* [WORK TO COMPLETE]: Could you write out, word for word, each line from the one containing "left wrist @" to the last line of the data below, both included and nothing more?

GIVEN MATERIAL: Begin

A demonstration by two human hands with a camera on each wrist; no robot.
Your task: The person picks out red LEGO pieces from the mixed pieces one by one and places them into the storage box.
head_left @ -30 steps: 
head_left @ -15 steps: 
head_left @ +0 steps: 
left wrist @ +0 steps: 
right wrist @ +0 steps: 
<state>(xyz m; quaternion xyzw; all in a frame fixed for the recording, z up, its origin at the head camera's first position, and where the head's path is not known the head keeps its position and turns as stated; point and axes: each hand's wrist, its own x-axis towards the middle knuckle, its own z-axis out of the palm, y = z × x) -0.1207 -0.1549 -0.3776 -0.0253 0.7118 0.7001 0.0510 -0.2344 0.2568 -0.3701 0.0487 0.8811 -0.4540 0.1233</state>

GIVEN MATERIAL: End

* [RESULT FOR THIS TASK]:
left wrist @ +0 steps: 
right wrist @ +0 steps: 
<state>(xyz m; quaternion xyzw; all in a frame fixed for the recording, z up, its origin at the head camera's first position, and where the head's path is not known the head keeps its position and turns as stated; point and axes: each hand's wrist, its own x-axis towards the middle knuckle, its own z-axis out of the palm, y = z × x) -0.1207 -0.1549 -0.3776 -0.0253 0.7118 0.7001 0.0510 -0.2344 0.2568 -0.3701 0.0487 0.8811 -0.4540 0.1233</state>

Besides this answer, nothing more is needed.